For members of these tribes, casino subsidies provide a boost, but don’t lift them into the middle class. Until 2020 when payments were suspended due to the pandemic, Mille Lacs band members received about $10,000 a year from business profits (numbers are not available for the post-pandemic period). And while casino operations helped take Mille Lacs from an 80% unemployment rate—one of the worst in the nation—to around 14% today, the Band still struggles to create sustainable wealth and security for its people.

Further, not all tribes disperse casino money directly to their members. The White Earth Ojibwe tribe at Grand Portage
put earnings into tribe-wide services for medical care, dental health, college funds, and other funds for improving quality
of life. Other tribes are faring far worse. According to the 2010 census, nearly 74% of all families living on the Leech Lake
Band of Anishinaabe Reservation were below the poverty line. Averaged across all Minnesota tribes, 40% of Native people
lived in poverty with a median household income of $31,000. By comparison, the statewide median income was nearly $60,000. Housing conditions were often substandard. Many dwellings have inadequate plumbing, heating, and electric, and according to a 2021 report from Leech Lake, almost no access to broadband Internet. Although the U.S. government is now honoring treaty payments to the Anishinaabe, the funds to individuals are very small, as little as $600 every decade.

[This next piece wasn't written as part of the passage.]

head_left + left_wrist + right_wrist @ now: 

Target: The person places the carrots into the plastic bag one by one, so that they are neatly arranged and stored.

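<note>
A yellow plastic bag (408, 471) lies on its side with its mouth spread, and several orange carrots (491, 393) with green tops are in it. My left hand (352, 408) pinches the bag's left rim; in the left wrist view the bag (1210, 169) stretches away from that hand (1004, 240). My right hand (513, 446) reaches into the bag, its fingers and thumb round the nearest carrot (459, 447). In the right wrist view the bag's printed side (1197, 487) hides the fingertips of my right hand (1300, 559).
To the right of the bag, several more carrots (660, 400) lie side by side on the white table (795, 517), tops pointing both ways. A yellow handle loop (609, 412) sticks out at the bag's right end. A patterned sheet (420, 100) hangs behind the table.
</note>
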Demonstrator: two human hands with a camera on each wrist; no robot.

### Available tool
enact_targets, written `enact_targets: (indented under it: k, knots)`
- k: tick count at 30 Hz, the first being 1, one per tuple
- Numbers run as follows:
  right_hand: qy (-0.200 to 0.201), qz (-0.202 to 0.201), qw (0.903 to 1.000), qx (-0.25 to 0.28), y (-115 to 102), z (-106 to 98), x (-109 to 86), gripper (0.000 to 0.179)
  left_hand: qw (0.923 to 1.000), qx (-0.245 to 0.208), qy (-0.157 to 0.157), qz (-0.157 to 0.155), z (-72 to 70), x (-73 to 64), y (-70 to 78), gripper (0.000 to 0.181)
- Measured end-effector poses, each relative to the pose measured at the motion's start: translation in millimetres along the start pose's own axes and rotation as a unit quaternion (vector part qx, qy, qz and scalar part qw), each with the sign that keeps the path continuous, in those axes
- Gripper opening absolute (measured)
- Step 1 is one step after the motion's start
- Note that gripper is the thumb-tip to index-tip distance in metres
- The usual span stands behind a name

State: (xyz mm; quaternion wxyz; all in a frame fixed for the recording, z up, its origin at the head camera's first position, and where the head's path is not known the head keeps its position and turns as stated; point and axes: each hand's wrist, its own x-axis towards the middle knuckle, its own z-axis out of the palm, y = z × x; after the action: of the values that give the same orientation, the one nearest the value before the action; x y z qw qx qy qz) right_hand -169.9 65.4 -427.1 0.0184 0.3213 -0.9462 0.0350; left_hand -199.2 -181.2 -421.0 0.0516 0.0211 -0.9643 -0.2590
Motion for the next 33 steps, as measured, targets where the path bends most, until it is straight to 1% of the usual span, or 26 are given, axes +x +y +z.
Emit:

Although the state’s Native Americans have seen a slight increase in homeownership over the last decade—from 46.1% in 2010
to 48.6%—they still lag far behind the nearly 77% of white families that own homes in Minnesota. The homeownership gap is still greatest for African Americans, where only 25.3% own homes. Many American Indian homeowners in Minnesota are on reservation land leased by tribes or off-reservation lands where tribes have acquired rights through grants from the U.S. Housing and Urban Development agency. And through the Minnesota Housing and Finance Agency, tribes are receiving funding that helps families transition from renting to homeownership.

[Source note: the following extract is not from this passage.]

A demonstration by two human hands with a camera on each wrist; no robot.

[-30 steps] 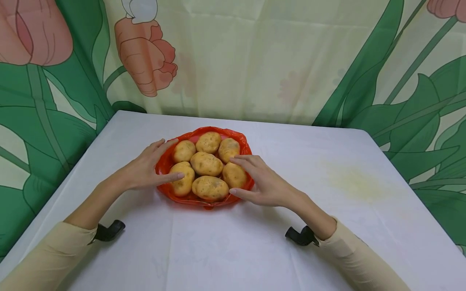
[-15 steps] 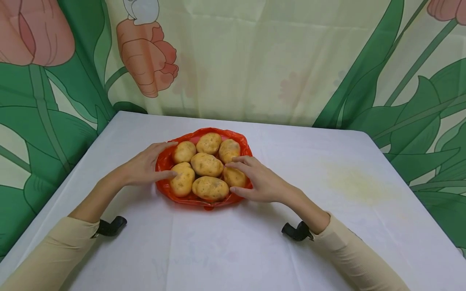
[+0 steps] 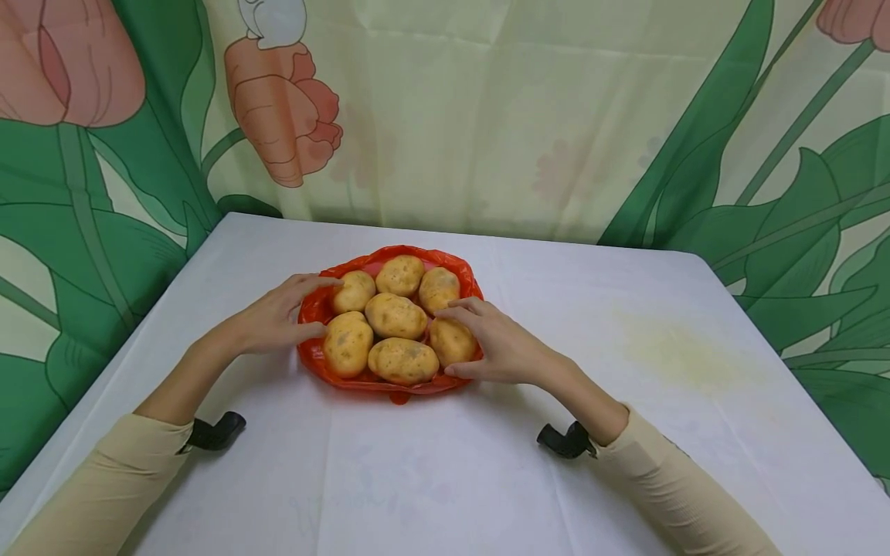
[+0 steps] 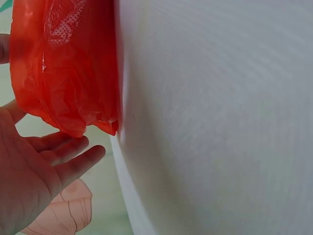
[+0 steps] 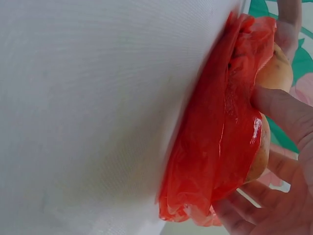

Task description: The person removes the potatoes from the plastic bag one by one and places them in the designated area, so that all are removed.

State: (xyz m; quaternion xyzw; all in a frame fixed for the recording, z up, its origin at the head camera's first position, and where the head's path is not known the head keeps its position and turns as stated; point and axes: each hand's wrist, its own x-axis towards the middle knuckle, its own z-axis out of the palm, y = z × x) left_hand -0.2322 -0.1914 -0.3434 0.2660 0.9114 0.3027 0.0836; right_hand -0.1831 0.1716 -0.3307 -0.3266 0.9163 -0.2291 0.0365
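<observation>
Nearest lay two beige sleeves (image 3: 104, 483), each with a black wrist camera. Past them, the right hand (image 3: 504, 345), thumb and fingers well apart, cupped the right side of the red plastic bag (image 4: 73, 73). The left hand (image 3: 274, 316), loosely spread, gripped nothing at the left rim. Between them, seven potatoes (image 3: 396, 316) sat in the bag on the white table (image 3: 389, 471). The step seemed to be arranging the load; the next move called for even, two-sided support. Behind hung a printed curtain (image 3: 445, 116)
</observation>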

Climbing the learning curve

One area where Native Americans are closing the opportunity gap is education, one of the strongest predicators of an individual’s economic success. In 2019, 83% of Native Americans obtained a high school degree, marking a 12-point gap with whites who graduated at a rate over 95%. And while 37% of white Minnesotans went on to earn a bachelor’s degree, only 13% of Indians attended college and graduated. The Minnesota Legislature has responded by increasing funds for Native American education, including $18 million in 2016.

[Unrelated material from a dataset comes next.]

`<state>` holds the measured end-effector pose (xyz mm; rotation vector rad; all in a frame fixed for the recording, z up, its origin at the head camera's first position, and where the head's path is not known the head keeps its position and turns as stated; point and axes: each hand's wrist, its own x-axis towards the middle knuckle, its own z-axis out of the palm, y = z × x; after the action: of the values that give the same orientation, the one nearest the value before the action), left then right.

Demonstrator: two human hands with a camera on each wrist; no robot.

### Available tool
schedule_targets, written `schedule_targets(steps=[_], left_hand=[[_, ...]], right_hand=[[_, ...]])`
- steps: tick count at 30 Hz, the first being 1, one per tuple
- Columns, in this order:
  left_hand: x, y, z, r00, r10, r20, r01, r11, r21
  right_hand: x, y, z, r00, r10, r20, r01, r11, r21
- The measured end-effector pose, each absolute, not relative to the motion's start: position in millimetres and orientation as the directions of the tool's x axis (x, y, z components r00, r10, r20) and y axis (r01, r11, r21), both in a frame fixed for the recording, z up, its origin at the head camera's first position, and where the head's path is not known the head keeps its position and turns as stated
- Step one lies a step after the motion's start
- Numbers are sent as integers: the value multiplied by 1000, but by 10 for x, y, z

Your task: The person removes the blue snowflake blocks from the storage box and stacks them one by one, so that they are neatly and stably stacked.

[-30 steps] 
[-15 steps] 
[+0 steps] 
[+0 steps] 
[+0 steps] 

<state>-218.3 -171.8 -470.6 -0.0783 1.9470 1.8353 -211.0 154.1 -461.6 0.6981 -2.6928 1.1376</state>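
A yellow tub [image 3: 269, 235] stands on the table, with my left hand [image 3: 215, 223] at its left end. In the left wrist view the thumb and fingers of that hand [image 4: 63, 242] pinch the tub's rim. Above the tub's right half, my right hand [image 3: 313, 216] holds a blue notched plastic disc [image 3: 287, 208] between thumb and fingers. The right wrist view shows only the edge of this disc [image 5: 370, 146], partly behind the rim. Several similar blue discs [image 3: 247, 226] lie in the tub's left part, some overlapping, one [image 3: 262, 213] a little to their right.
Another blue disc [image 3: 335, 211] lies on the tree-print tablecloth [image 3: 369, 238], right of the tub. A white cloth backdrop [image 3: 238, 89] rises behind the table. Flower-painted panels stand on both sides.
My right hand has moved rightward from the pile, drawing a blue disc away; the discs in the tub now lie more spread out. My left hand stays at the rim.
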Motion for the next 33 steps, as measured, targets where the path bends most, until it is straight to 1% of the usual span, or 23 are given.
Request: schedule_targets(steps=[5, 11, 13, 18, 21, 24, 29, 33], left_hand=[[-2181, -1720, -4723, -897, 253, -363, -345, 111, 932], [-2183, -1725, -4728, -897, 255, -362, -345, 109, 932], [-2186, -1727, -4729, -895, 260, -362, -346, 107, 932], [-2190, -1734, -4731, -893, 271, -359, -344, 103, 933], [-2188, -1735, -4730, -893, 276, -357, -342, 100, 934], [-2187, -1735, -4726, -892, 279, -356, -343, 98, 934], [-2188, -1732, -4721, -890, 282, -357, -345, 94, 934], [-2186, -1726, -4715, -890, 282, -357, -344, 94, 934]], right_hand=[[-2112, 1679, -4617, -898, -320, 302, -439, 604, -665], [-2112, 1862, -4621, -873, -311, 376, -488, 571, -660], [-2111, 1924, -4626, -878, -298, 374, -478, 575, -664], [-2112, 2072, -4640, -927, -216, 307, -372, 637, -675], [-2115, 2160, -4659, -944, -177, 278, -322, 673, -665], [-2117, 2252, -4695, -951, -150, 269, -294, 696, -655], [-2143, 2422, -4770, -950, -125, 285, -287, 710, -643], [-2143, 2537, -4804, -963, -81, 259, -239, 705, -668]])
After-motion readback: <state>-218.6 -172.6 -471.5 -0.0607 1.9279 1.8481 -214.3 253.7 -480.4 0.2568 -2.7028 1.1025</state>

From a common heritage to an independent future

Some experts outside the Native American community have proposed that the state’s tribes should pool their casino profits and distribute them evenly for the benefit of all Minnesota’s Native Americans. This would help close the wealth gap between affluent urban tribes like the Shakopee Mdewakanton and rural tribes with fewer resources.

Although the Minnesotan tribes make efforts to partner on some common projects, and sometimes help each other economically, they maintain a high degree of sovereignty and independence, and even compete for business and resources. In fact, the two major groups—the Dakota and Anishinaabe—have a rivalry that predates European settlement and has occasionally led to warfare. So, while they acknowledge shared history and mutual interests, it is unlikely they will unite into a single community. In their long history in Minnesota, they have always put their own families and tribes first among all others. Through it all, though much has been lost and their connection to the land has changed, it is still their source of continuity, strength, and hope for a better future.

Minnesota’s Native American tribes have a storied history and vital cultures that continue thriving today. People in the wider community can support the tribes by attending Pow Wows, and purchasing art, crafts, and foods like wild rice from Native artists and gatherers.